[Problem details]: Your task is to retype, exactly, the line containing "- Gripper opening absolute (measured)" and every later line through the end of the listing, with pictures omitted.

□ □ □

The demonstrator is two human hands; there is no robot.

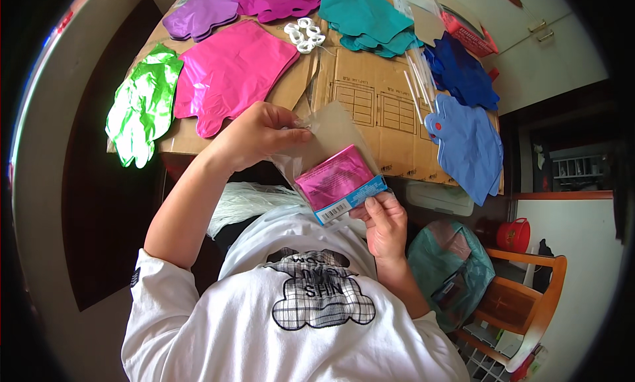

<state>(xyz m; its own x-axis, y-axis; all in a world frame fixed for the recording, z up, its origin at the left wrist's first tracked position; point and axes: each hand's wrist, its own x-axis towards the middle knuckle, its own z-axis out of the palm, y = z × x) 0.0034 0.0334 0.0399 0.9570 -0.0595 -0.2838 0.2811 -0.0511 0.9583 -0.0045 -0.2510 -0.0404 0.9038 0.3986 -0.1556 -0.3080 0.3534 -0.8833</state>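
Note:
Just in front of my body, at the table's near edge, I hold a clear plastic packet [336, 178] at a tilt. Inside it lies a folded, shiny pink foil piece, with a blue printed strip and barcode along the lower edge. My left hand [268, 136] pinches the upper left edge of the packet between thumb and fingers. The lower right corner is gripped by my right hand [385, 224], thumb in front and fingers behind. Nearest to my left hand, a large flat pink foil balloon [231, 68] lies on the cardboard.
Flattened cardboard [337, 68] covers the table. Around it lie a green foil piece [142, 104], a purple one [202, 15], teal ones [367, 25], dark blue ones [463, 68], light blue ones [469, 144], white string bundles [305, 36] and clear sticks [418, 74]. A wooden chair [509, 309] stands right.

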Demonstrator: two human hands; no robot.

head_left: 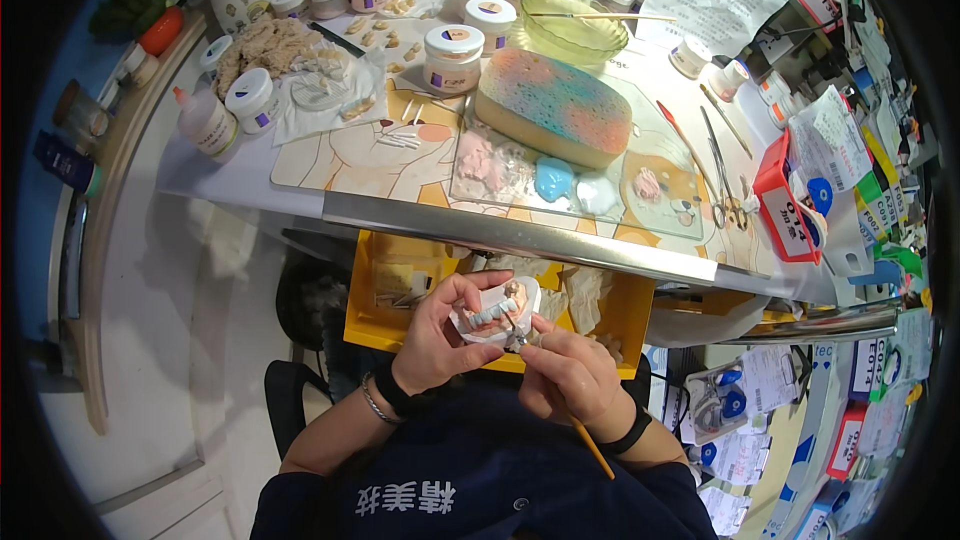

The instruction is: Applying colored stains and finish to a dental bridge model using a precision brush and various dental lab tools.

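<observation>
We get bright, even light from overhead, so the desk (300, 175) looks washed out with soft shadows under its metal edge (520, 235). Heavy fisheye bending, black vignette in the corners, and the rim clutter is probably slightly blurred.

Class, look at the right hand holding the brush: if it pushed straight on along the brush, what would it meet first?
Probably the white dental model in the left hand; the right hand aims the brush at its teeth, apparently almost touching.
</observation>
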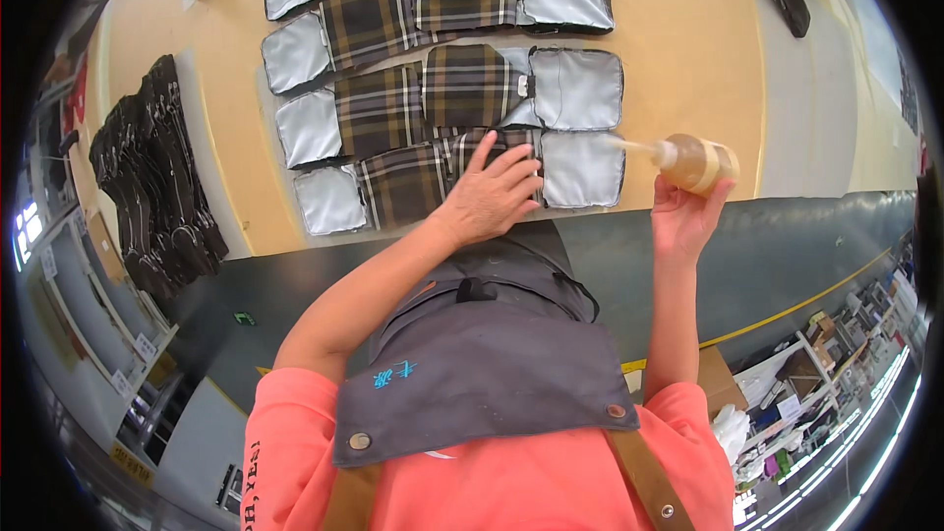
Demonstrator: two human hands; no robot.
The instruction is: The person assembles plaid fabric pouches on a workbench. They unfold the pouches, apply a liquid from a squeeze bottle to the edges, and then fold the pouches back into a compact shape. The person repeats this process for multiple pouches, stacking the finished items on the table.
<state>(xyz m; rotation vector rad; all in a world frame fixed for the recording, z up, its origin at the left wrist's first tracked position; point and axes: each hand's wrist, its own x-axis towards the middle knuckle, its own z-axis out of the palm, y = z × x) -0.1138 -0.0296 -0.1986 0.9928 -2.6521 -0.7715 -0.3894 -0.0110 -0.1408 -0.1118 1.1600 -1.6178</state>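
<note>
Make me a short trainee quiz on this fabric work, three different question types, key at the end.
1. Which hand holds the rounded, translucent tan squeeze bottle?
2. True or false: the left hand is spread over the brown-and-black plaid fabric row lowest in view.
3. Fill in: the bottle's thin, pale nozzle points toward the squarish, silvery-grey fabric panel at that row's ____ end.

Key:
1. The right hand.
2. True.
3. Right.
</note>
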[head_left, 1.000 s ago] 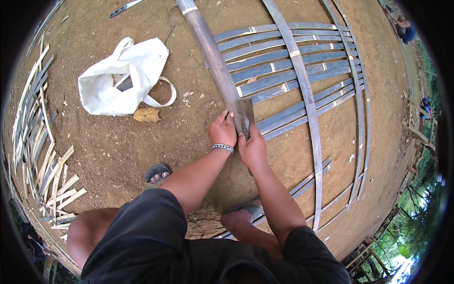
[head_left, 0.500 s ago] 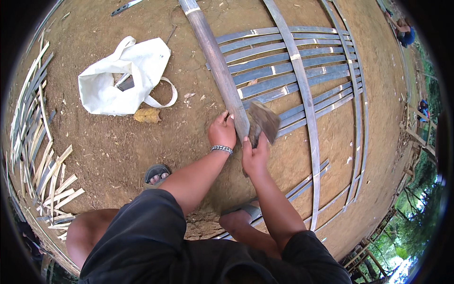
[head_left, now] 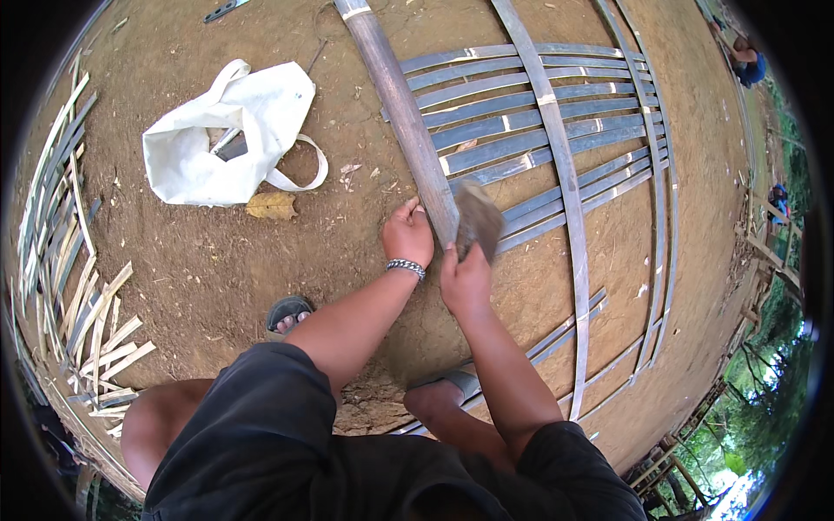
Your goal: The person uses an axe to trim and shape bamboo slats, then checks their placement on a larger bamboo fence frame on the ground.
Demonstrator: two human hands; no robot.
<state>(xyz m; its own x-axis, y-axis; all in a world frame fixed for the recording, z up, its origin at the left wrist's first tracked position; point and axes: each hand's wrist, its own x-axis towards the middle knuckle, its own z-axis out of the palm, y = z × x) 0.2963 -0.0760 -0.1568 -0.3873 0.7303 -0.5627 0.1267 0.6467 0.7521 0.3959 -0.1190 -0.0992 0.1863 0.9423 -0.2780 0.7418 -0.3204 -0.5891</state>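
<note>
A dark bamboo pole (head_left: 407, 113) slants down from the top, its near end between my two hands. My left hand (head_left: 407, 236), with a chain bracelet at the wrist, is closed against the pole's left edge near that end; some of its fingers are hidden. On the other side, my right hand (head_left: 466, 280) grips a rough brown wooden block (head_left: 479, 221), slightly blurred and right beside the pole's end. A lattice of flat bamboo strips (head_left: 556, 152) lies beyond, crossed by long slats.
A white bag (head_left: 278, 95) with tools inside lies at left, a dry leaf (head_left: 272, 206) by it. Split bamboo strips (head_left: 95, 347) are piled at far left. A dark-handled tool (head_left: 224, 11) lies at the top. Another person (head_left: 749, 65) is far right.
The wooden block has swung slightly left and is closer to the pole's end. My right hand has shifted slightly left with it. My left hand stays at the pole.
</note>
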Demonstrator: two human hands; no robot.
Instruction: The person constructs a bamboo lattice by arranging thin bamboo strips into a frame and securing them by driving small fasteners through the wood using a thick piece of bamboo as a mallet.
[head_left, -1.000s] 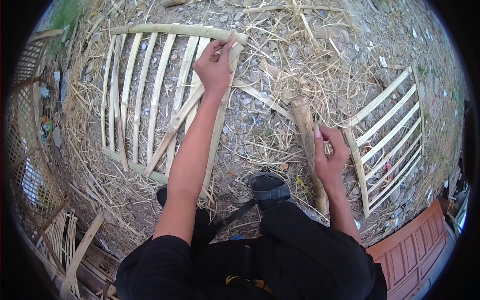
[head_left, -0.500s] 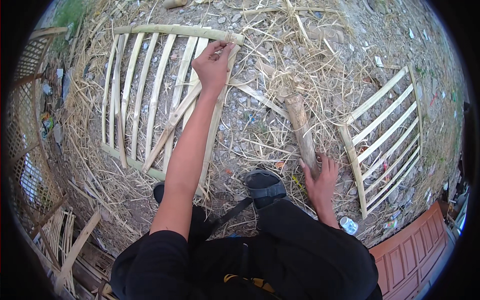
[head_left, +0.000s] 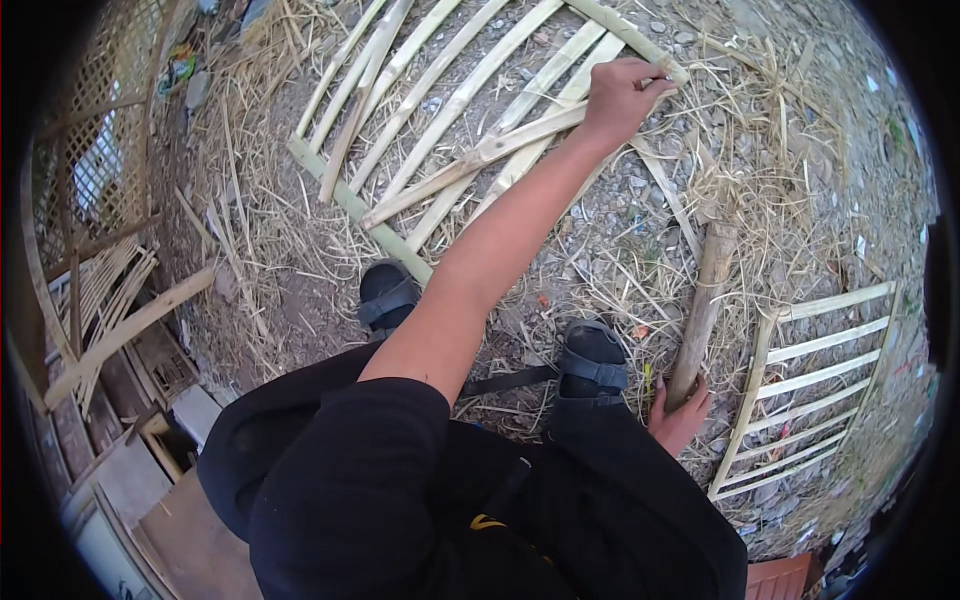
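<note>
My left hand (head_left: 625, 95) reaches to the corner of a slatted wooden frame (head_left: 480, 95), its thumb and fingers pinched together over the end of the top rail (head_left: 630, 38). Whatever is between the fingertips is too small to make out. A loose slat (head_left: 470, 160) lies slantwise across the frame's other slats. My right hand (head_left: 683, 415) curls around the near end of a short round wooden log (head_left: 703, 305), which lies on the ground among straw.
A second, smaller slatted frame (head_left: 815, 385) lies at the right. Straw and stones (head_left: 770, 180) cover the ground. At the left are a lattice panel (head_left: 110, 150) and a pile of boards (head_left: 130, 330). My sandalled feet (head_left: 590, 365) stand near the log.
My view has turned, so the frames and log appear rotated and shifted. My left hand stays pinched at the rail's end, and my right hand stays at the log's near end.
</note>
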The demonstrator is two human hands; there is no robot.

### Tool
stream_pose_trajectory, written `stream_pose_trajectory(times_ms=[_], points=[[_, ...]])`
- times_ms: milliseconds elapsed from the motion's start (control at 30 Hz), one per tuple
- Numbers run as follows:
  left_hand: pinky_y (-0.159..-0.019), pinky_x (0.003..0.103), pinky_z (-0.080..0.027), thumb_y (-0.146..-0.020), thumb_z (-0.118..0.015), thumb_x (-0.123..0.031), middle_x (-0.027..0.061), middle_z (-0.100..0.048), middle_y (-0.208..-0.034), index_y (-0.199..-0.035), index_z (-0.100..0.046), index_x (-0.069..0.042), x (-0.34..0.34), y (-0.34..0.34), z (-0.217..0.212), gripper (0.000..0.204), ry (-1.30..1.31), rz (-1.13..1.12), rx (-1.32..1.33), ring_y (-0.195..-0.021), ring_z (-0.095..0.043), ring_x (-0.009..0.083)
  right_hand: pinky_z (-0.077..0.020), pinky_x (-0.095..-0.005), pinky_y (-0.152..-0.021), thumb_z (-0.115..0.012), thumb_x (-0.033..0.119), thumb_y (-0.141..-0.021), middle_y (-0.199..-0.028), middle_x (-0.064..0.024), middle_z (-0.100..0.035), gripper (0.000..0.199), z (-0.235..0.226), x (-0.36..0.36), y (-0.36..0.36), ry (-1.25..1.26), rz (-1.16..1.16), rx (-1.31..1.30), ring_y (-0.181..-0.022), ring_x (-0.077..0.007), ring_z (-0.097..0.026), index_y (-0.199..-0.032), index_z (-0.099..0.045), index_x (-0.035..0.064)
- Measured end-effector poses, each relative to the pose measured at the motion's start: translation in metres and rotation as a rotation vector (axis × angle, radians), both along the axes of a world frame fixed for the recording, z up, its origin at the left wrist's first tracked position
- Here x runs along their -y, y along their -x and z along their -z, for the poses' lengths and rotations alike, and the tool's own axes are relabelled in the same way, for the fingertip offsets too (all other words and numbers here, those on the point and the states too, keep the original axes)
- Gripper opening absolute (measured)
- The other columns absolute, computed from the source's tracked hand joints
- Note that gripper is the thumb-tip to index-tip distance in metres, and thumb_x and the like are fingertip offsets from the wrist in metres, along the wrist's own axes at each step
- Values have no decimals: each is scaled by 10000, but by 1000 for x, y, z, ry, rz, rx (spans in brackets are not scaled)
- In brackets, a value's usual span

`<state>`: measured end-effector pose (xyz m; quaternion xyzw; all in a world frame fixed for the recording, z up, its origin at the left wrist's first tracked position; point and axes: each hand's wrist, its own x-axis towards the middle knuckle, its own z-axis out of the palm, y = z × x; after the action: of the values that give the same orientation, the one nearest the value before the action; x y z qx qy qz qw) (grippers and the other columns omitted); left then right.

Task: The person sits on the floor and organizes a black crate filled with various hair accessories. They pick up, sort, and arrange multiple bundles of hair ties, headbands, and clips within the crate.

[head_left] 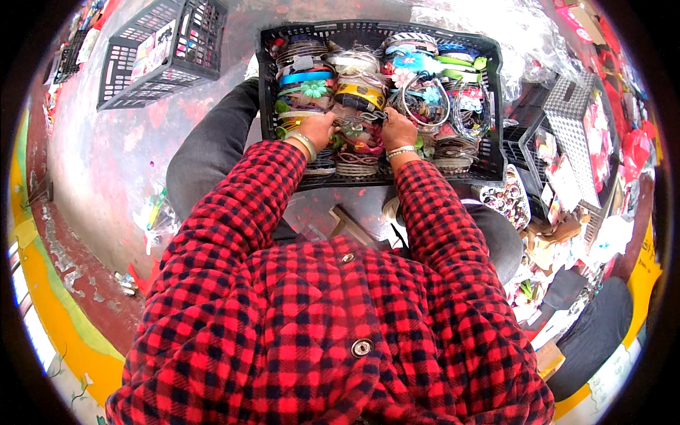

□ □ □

[Result of this exercise]:
- Gripper opening absolute (measured)
- The other columns absolute, computed from the source's tracked hand joints
- Note that gripper is the thumb-tip to index-tip distance in metres, and thumb_x and the like are fingertip offsets from the wrist in metres, along the wrist's own axes at each step
- Values have no decimals: each is scaled by 10000, but by 1000 for x, y, z, ry, rz, rx (spans in brackets are not scaled)
- In brackets, a value's usual span

`<state>`: measured end-effector pose (xyz m; quaternion xyzw; all in a world frame fixed for the recording, z up, its origin at the left wrist's first tracked position; point and axes: each hand's wrist, its own x-axis towards the middle knuckle, its own z-axis out of the palm, y = z × x; after the action: of the values that give the same orientation, the one nearest the value before the action; x y z qx qy qz qw) (grippers and the other columns omitted); left then right.

Task: The person sits on the floor and organizes a black crate filled with various hair accessories. They pick up, sort, and arrange multiple bundles of hair ties, headbands, and clips within the crate.

[head_left] 

The output returned above is complete.